The applicant is not entitled to an interest or an award.
ANALYSIS
Applicability of the MIG
4I find that the applicant’s injuries are predominantly minor and that the MIG applies.
5Section 18(1) of the Schedule provides that medical and rehabilitation benefits are limited to $3,500.00 if the insured sustains impairments that are predominantly a minor injury. Section 3(1) defines a “minor injury” as “one or more of a sprain, strain, whiplash associated disorder, contusion, abrasion, laceration or subluxation and includes any clinically associated sequelae to such an injury.”
6An insured may be removed from the MIG if they can establish that their accident-related injuries fall outside of the MIG or, under s. 18(2), that they have a documented pre-existing injury or condition combined with compelling medical evidence stating that the condition precludes recovery if they are kept within the confines of the MIG. The Tribunal has also determined that chronic pain with functional impairment or a psychological condition may warrant removal from the MIG. In all cases, the burden of proof lies with the applicant.
7In his submissions, the applicant did not clearly indicate the basis on which he wishes to be considered outside the monetary limit of the MIG. However, he contended that he experienced several sprains and strains, headaches, and ongoing functional limitations, all accompanied by persistent pain, indicating that the injuries are significant. He also noted that the diagnostic imaging reveals pathologies that do not align with minor injuries. Moreover, when recovery stagnates, the Tribunal often removes applicants from the MIG.

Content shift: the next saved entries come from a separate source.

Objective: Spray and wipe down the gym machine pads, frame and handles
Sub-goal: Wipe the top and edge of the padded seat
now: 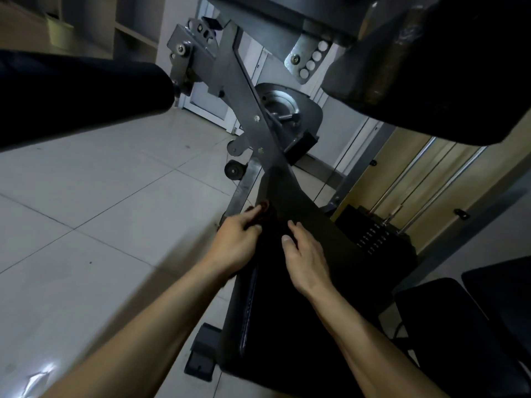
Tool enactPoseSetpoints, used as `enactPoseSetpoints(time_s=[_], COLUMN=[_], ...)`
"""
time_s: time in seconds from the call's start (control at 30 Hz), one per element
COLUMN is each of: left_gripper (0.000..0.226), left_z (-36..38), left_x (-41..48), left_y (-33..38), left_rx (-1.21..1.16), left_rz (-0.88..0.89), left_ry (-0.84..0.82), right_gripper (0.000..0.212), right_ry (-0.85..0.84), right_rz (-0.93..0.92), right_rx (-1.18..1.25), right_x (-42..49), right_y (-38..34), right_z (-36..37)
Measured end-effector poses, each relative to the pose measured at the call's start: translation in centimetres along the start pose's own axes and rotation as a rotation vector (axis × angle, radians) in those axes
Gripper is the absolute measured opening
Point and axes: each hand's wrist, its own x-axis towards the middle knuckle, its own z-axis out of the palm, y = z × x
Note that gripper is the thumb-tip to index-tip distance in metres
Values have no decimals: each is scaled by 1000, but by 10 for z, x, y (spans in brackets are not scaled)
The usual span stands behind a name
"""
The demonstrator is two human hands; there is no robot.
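While on the pad (287, 326), right hand (305, 255); cloth (263, 210) in left hand (235, 242).

Dim indoor light falls across a gym machine (250, 110), leaving its black seat pad (287, 326) and the roller pad (71, 93) at far left almost without detail. The pale floor tiles (100, 211) are the brightest area, with a small glare patch at near left. The wide lens bends straight lines toward the edges. The left hand (235, 242) is slightly blurred, and what it grips, seemingly a dark red cloth (263, 209), sinks into shadow.
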Motion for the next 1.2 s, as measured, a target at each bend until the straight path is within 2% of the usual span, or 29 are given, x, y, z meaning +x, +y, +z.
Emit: enactPoseSetpoints(time_s=[0.13,0.3,0.47,0.7,0.83,0.97,1.03,1.17,1.2], left_gripper=[47,46,29,46,41,32,33,44,45], left_z=[3,14,15,4,18,28,26,17,17], left_x=[6,66,100,39,94,157,160,126,117], left_y=[-9,-3,14,-22,-10,5,1,-20,-24], left_rx=[-5,27,-83,-63,-3,-16,-19,-22,-20], left_rz=[52,-23,-145,39,29,-59,-40,23,43], left_ry=[-24,27,44,-5,10,24,36,22,17], right_gripper=[28,49,49,48,49,49,46,24,29], right_ry=[48,-115,-78,-61,-44,-28,-14,30,30], right_rz=[-9,10,10,-16,-18,-25,-6,48,37], right_rx=[18,41,65,95,79,77,85,119,137], right_x=[40,88,86,88,88,86,91,119,121], right_y=[0,-11,-3,-3,-3,-1,-3,-19,-23], right_z=[-21,-14,-3,0,1,3,-1,-10,-8])
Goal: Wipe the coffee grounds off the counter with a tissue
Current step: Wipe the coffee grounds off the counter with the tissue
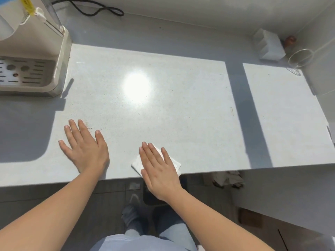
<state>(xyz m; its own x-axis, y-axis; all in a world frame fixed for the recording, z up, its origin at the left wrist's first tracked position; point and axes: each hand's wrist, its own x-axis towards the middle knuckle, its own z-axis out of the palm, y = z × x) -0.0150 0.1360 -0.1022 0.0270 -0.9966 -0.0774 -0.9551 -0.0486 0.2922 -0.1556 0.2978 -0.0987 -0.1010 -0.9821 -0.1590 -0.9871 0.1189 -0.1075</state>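
Observation:
A folded white tissue [175, 163] lies at the front edge of the pale speckled counter [181, 115]. My right hand [159, 169] rests flat on top of it, fingers together and stretched out, pressing it down; most of the tissue is hidden under the palm. My left hand [85, 145] lies flat on the counter to the left, fingers spread, holding nothing. A few brown coffee grounds [88, 126] sit just beyond my left index finger. A faint brownish mark [232, 111] shows further right on the counter.
A white water dispenser [32, 51] with a drip tray [23, 73] stands at the back left. A black cable [101, 9] runs along the wall. A white box [268, 45] and a clear glass [300, 57] stand at the back right.

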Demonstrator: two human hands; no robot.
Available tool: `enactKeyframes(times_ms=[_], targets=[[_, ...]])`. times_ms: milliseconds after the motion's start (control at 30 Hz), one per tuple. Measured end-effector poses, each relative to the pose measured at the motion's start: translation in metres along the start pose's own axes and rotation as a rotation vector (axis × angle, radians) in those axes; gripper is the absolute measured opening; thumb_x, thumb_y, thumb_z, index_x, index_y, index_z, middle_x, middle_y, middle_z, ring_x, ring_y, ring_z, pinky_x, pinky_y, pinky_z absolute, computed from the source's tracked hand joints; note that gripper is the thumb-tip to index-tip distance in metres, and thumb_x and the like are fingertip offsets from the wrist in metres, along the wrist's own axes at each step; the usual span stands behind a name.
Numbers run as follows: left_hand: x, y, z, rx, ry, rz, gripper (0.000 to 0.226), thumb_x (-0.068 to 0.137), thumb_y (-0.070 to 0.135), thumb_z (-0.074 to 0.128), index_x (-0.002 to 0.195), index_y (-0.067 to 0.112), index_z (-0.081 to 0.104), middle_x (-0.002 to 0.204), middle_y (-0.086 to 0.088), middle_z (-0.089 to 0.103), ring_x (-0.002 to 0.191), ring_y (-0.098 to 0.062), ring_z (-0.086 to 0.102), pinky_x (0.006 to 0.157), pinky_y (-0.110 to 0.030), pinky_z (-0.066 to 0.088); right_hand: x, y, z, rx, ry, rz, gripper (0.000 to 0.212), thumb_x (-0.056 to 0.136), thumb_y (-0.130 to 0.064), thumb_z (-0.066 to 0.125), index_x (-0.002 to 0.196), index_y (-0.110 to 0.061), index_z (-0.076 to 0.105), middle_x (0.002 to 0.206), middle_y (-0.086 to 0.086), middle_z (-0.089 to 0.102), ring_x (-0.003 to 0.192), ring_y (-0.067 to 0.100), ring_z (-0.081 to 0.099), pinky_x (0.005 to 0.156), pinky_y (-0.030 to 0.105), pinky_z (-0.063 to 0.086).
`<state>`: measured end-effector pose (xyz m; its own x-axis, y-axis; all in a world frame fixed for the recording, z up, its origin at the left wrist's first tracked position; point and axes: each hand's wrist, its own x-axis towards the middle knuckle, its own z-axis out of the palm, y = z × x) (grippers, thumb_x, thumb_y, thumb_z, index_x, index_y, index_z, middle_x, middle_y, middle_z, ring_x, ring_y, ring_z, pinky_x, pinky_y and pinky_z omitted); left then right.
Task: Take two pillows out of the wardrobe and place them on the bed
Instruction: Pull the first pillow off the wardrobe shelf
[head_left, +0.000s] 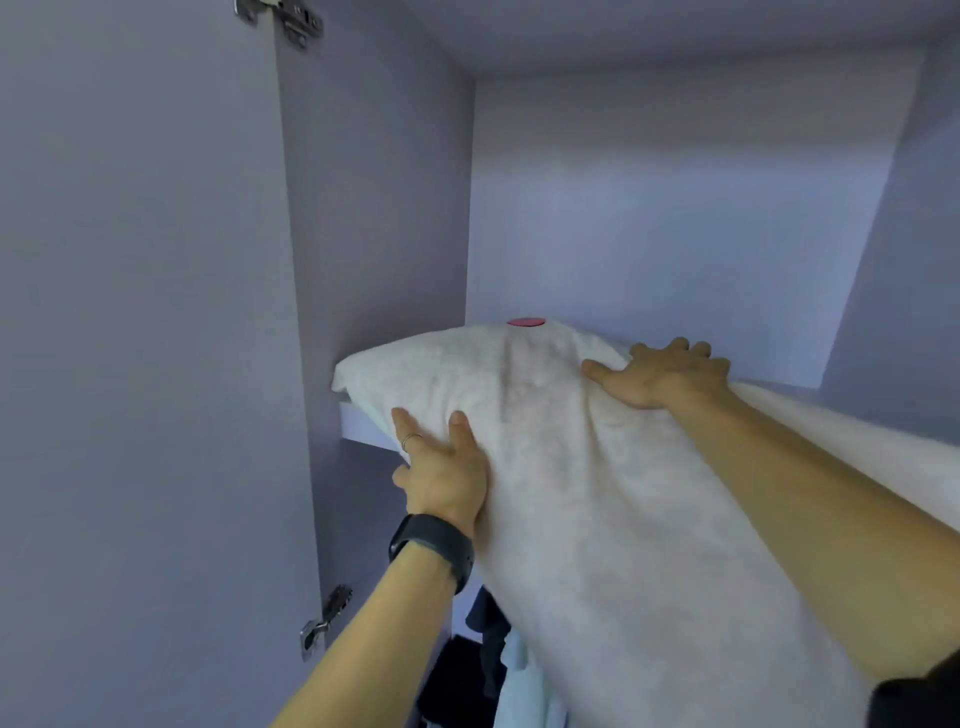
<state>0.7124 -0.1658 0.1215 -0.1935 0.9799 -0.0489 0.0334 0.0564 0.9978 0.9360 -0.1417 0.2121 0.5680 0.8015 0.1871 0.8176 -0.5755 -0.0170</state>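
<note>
Far left: open wardrobe door (130, 312), pale grey, one metal hinge (283, 21) at its top edge and a second hinge (324, 621) lower down. Next, the wardrobe (675, 208) interior, same pale grey, with the front edge of an upper shelf (363, 422) showing just beyond the door. White pillow (545, 467) lies on that shelf, its far end against the left inner wall, its near part sagging off the shelf edge toward the camera. Left hand (441, 467) grips the pillow's lower left side: thumb and one finger dig into the fabric from above, other fingers curl beneath. Thin ring (412, 440) on one finger; black wristband (434, 548) on that wrist. Below the shelf hang dark clothes (467, 675) and a light blue garment (519, 675). Behind the pillow's top ridge, a small pink round object (525, 322) peeks out; what it is cannot be told. Right hand (670, 376) rests on the pillow's upper right, palm down, thumb spread to the left, fingers bent over the far ridge, tips hidden. Right forearm runs down to a dark sleeve (914, 701) at the lower right corner.
</note>
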Motion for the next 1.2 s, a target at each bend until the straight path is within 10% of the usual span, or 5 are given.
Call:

8The respondent reported that objective imaging reveals only minor degenerative changes and no fractures. The family doctor notes that the back pain was associated with long-distance truck driving rather than the accident. The physiatry assessment on December 4, 2023, diagnosed simple musculoligamentous injuries and confirmed the MIG. The applicant carries the burden of proof but has not provided any compelling medical evidence.
9I find that the applicant’s injuries meet the MIG definition because the evidence presented supports a classification of sprain/strain.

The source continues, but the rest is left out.